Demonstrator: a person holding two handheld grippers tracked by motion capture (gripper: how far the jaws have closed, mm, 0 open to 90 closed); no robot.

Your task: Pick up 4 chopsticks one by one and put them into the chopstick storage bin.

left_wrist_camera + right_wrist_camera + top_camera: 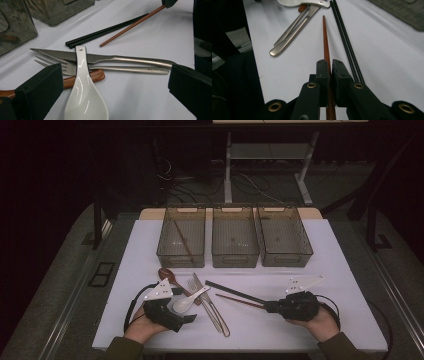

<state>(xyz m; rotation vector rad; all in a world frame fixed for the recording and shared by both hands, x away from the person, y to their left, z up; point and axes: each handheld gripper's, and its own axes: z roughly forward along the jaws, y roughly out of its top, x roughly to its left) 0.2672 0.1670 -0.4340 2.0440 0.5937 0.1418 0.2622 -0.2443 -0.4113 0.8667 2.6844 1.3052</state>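
The right gripper [329, 65] is clamped on a brown chopstick [325, 40] lying just beside the black chopsticks [344, 37]. The left gripper [115, 80] stands wide open around the white ceramic spoon [83, 90], near those black chopsticks.

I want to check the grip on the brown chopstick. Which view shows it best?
The right gripper view: the right gripper is shut on the brown chopstick, close up. The left gripper view shows its far end; the high view shows it small.
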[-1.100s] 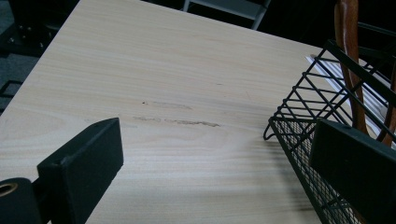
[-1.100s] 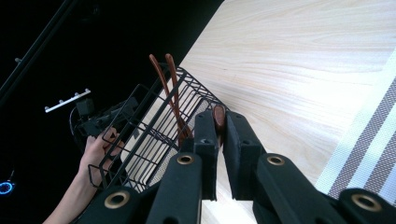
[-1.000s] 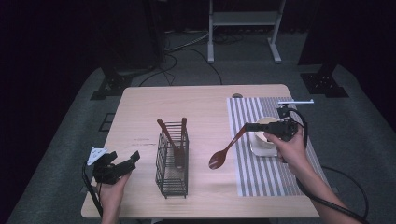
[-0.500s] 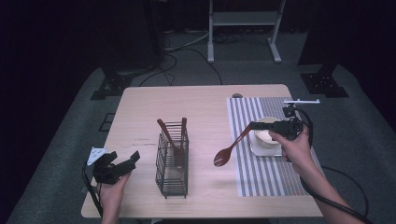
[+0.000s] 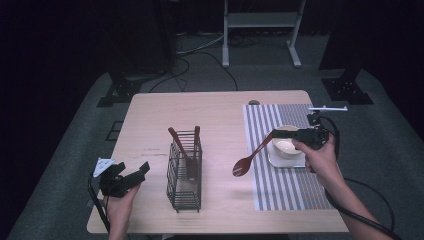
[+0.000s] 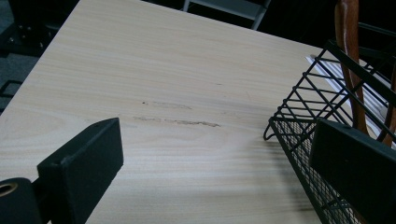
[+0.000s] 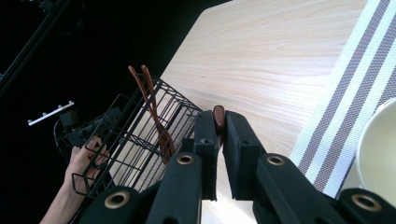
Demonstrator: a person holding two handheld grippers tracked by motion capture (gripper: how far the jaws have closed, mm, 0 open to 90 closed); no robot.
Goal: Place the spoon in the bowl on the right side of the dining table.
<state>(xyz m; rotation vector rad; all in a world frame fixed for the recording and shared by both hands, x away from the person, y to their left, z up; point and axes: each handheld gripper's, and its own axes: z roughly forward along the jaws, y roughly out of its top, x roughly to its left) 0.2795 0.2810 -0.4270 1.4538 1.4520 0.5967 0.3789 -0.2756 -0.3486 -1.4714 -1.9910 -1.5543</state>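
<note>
Holding a brown wooden spoon [image 5: 251, 156] by its handle, the right gripper [image 5: 280, 134] is clenched on it above the left edge of the striped placemat [image 5: 290, 187], the spoon's bowl hanging lower over the bare table [image 5: 220, 107] toward the wire basket [image 5: 184, 172]. That basket stands near the table's front edge and contains two more wooden utensils [image 5: 186, 147] leaning upright, while a pale bowl [image 5: 286, 146] sits on a white square plate [image 5: 286, 161] on the placemat by the right hand. The left gripper [image 5: 131, 176] rests with jaws spread wide and empty at the table's front left corner, just beside the basket.
</note>
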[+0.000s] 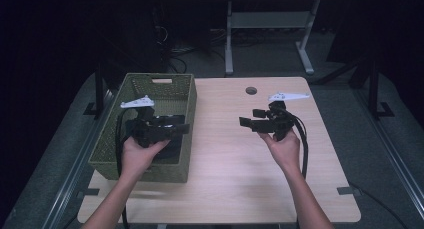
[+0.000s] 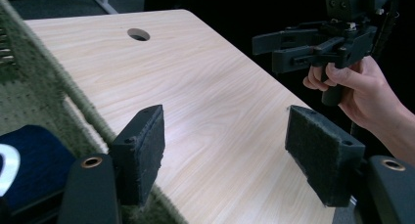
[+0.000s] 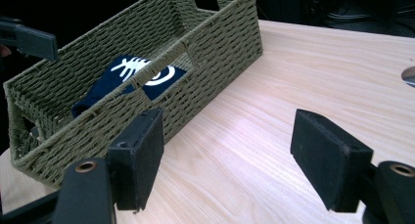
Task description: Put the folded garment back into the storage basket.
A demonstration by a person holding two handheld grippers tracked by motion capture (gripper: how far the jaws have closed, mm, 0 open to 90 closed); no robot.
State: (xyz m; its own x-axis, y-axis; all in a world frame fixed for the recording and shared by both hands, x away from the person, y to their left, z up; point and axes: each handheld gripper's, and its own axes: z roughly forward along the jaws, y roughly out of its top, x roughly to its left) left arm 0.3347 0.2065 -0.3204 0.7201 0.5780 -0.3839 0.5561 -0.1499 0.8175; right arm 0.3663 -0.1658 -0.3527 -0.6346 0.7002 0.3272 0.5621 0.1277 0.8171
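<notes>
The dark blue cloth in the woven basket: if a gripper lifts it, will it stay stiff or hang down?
The dark blue cloth lies folded and slumped against the basket wall, so it probably droops when lifted. It looks thin, likely light. Soft fabric should not slip much.

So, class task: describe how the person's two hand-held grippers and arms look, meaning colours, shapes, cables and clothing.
Both the left gripper and the right gripper are black, blocky tools with a handle. Each carries a pale grey three-cornered plate on top and trails a black cable. Their two flat jaws end in rectangular pads faced with dark fuzzy material, with brass-coloured rings at the jaw bases. The forearms are bare; no sleeves or gloves show.
</notes>
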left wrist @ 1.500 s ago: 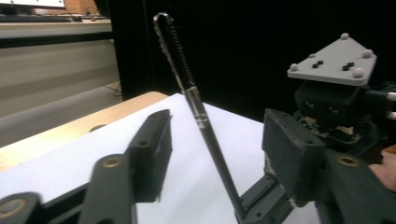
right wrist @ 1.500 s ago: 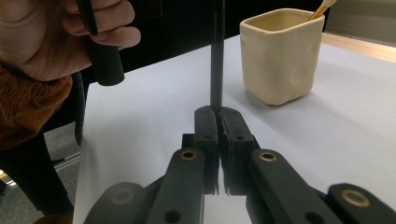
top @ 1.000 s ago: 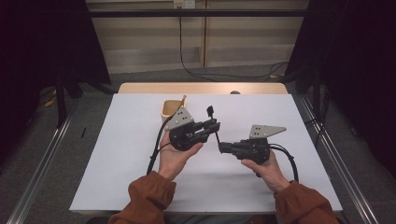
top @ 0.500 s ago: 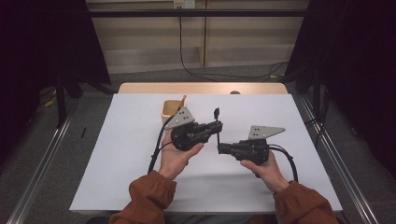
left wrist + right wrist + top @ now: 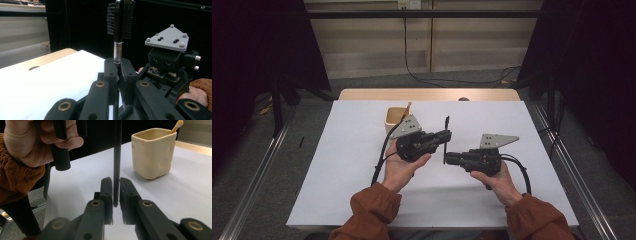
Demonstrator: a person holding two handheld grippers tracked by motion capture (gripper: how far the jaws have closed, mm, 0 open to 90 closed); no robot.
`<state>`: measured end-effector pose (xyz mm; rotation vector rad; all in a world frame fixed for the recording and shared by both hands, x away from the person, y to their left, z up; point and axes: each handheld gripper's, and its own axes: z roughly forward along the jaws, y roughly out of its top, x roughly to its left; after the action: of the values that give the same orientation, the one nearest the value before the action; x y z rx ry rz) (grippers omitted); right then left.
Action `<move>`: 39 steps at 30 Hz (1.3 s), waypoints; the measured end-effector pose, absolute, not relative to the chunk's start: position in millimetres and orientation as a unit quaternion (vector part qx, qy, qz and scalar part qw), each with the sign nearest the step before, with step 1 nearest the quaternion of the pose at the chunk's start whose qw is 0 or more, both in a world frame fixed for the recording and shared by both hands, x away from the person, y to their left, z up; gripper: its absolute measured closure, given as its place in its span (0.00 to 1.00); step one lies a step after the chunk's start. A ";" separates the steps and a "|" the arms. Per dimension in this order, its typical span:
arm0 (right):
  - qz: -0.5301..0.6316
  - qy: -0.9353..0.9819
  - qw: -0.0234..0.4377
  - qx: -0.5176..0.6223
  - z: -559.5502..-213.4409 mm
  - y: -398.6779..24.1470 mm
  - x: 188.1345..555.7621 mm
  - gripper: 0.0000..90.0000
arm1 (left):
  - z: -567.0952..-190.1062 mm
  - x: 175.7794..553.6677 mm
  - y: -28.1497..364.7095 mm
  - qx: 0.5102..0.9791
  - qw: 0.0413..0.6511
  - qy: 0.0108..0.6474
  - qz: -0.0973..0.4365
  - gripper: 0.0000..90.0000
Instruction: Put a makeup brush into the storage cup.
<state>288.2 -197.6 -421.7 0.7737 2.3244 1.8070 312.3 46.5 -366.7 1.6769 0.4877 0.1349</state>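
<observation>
Brushes we count: one black brush (image 5: 446, 139)
Cups: one cream cup (image 5: 395, 119) (a stick (image 5: 406, 109) stands inside)
Grippers: two

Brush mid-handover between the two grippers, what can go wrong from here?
1. Right gripper jaws have just been opening around the brush handle; only the left gripper clamps it, so it may tilt.
2. That clamp sits at the ferrule, bristle head overhanging: it may slip.
3. The cup with its stick stands close; a swing may topple it.
</observation>
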 end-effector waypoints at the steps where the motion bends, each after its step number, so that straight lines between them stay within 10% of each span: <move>1: 0.593 0.762 0.049 0.254 -421.8 -197.6 288.2 0.87 | -366.9 312.4 46.3 0.735 0.641 0.214 0.058 0.95; 27: 0.599 0.744 0.058 0.289 -419.5 -198.8 289.9 0.13 | -366.2 312.6 49.2 0.736 0.638 0.217 0.066 0.95; 39: 0.603 0.736 0.077 0.299 -418.4 -203.0 289.0 0.00 | -364.7 313.7 56.3 0.729 0.643 0.224 0.071 0.95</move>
<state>289.0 -203.0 -418.4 0.8953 2.2054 1.8056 313.7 56.3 -364.7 1.6600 0.5096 0.1622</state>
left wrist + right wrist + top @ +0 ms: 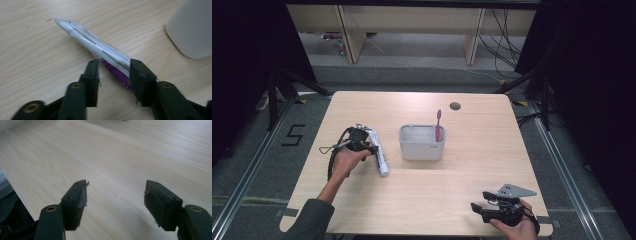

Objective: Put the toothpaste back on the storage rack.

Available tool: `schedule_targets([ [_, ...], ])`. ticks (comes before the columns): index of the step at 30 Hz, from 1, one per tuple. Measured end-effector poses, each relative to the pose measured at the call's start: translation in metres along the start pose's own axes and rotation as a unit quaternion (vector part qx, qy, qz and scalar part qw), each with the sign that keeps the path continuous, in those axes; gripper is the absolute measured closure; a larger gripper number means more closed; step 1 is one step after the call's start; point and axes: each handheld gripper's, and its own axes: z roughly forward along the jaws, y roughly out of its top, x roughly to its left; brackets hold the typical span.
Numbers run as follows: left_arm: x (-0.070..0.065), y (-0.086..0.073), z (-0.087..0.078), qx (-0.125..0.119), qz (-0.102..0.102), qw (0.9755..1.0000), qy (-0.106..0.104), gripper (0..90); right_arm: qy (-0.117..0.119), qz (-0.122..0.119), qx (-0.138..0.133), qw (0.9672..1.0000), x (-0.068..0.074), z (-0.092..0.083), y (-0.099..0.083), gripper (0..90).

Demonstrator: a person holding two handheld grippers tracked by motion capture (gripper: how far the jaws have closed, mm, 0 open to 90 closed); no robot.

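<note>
You have two grippers on one table [462, 200], and three loose things on it: one toothpaste tube [379, 150], one grey holder [422, 142] and one pink toothbrush [438, 125]. Your left gripper [371, 148] sits at the left of the table with its jaws either side of the tube; in the left gripper view [113, 72] they stand partly apart, the tube [100, 48] running between them, its white crimped end pointing away and a purple band near the jaws. Whether the pads actually press on the tube you cannot tell from these pictures. The holder [192, 27] shows as a pale rounded corner at the upper right of that view, near the tube but apart from it. In the high view the holder stands near the middle of the table, just right of the tube, with the toothbrush upright in its right-hand side. Your right gripper [478, 200] rests low at the near right edge, a grey three-cornered plate on top; its jaws are wide apart [115, 195] with nothing between them but bare wood. The table is light wood grain with rounded corners and one round cable hole [455, 106] near the far edge. Around it lies grey floor, a "5" marked [293, 135] at the left, dark curtains at both sides, and wooden furniture legs and loose cables beyond.
</note>
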Motion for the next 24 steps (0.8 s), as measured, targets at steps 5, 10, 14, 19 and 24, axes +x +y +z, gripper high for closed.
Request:
schedule_targets([
  [5,-0.005,0.005,-0.001,0.018,-0.019,0.9996,-0.007,40.9,-0.004,-0.003,0.001,1.0000,0.000,0.000,0.000,35.5],
  [10,-0.016,0.011,0.002,0.035,-0.022,0.9991,-0.008,34.6,0.000,-0.003,0.000,1.0000,0.000,0.001,0.000,35.5],
  [14,-0.021,0.014,0.008,0.045,-0.016,0.9989,0.004,32.6,-0.004,-0.004,0.001,1.0000,0.000,-0.001,0.000,35.5],
  [19,-0.022,0.015,0.018,0.075,-0.016,0.9969,0.018,31.7,0.002,0.005,0.003,1.0000,0.002,-0.001,0.000,35.5],
  [24,-0.020,0.014,0.021,0.080,-0.018,0.9964,0.019,31.5,0.003,0.003,0.003,1.0000,0.002,-0.001,0.000,35.5],
])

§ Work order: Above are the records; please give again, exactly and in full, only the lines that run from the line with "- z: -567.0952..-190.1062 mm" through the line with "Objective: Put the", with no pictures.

§ Answer below:
  - z: -567.0952..-190.1062 mm
  - x: 175.7794..553.6677 mm
  - y: -28.1497..364.7095 mm
  - qx: 0.5102..0.9791
  - qw: 0.0413..0.6511
  - qy: 0.0108..0.6474
  - qz: -0.0973..0.4365
  - gripper: 0.0000..90.0000
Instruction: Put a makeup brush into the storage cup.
<state>288.2 -197.6 -421.7 0.7737 2.3244 1.8070 312.3 46.5 -366.7 1.6769 0.4877 0.1349</state>
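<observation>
Brushes we count: one black brush (image 5: 446, 139)
Cups: one cream cup (image 5: 395, 119) (a stick (image 5: 406, 109) stands inside)
Grippers: two

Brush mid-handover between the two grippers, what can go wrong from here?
1. Right gripper jaws have just been opening around the brush handle; only the left gripper clamps it, so it may tilt.
2. That clamp sits at the ferrule, bristle head overhanging: it may slip.
3. The cup with its stick stands close; a swing may topple it.
</observation>
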 end-effector waypoints at the steps where the motion bends, each after its step number, so that straight lines between them stay within 10% of each span: <move>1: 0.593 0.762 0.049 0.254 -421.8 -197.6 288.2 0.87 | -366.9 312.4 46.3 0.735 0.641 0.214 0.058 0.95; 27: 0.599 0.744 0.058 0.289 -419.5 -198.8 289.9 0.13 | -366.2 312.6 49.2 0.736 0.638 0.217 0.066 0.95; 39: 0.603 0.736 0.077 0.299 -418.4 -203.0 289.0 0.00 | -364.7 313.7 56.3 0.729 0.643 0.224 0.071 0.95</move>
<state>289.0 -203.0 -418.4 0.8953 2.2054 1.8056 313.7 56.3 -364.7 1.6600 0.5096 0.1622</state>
left wrist + right wrist + top @ +0 ms: 

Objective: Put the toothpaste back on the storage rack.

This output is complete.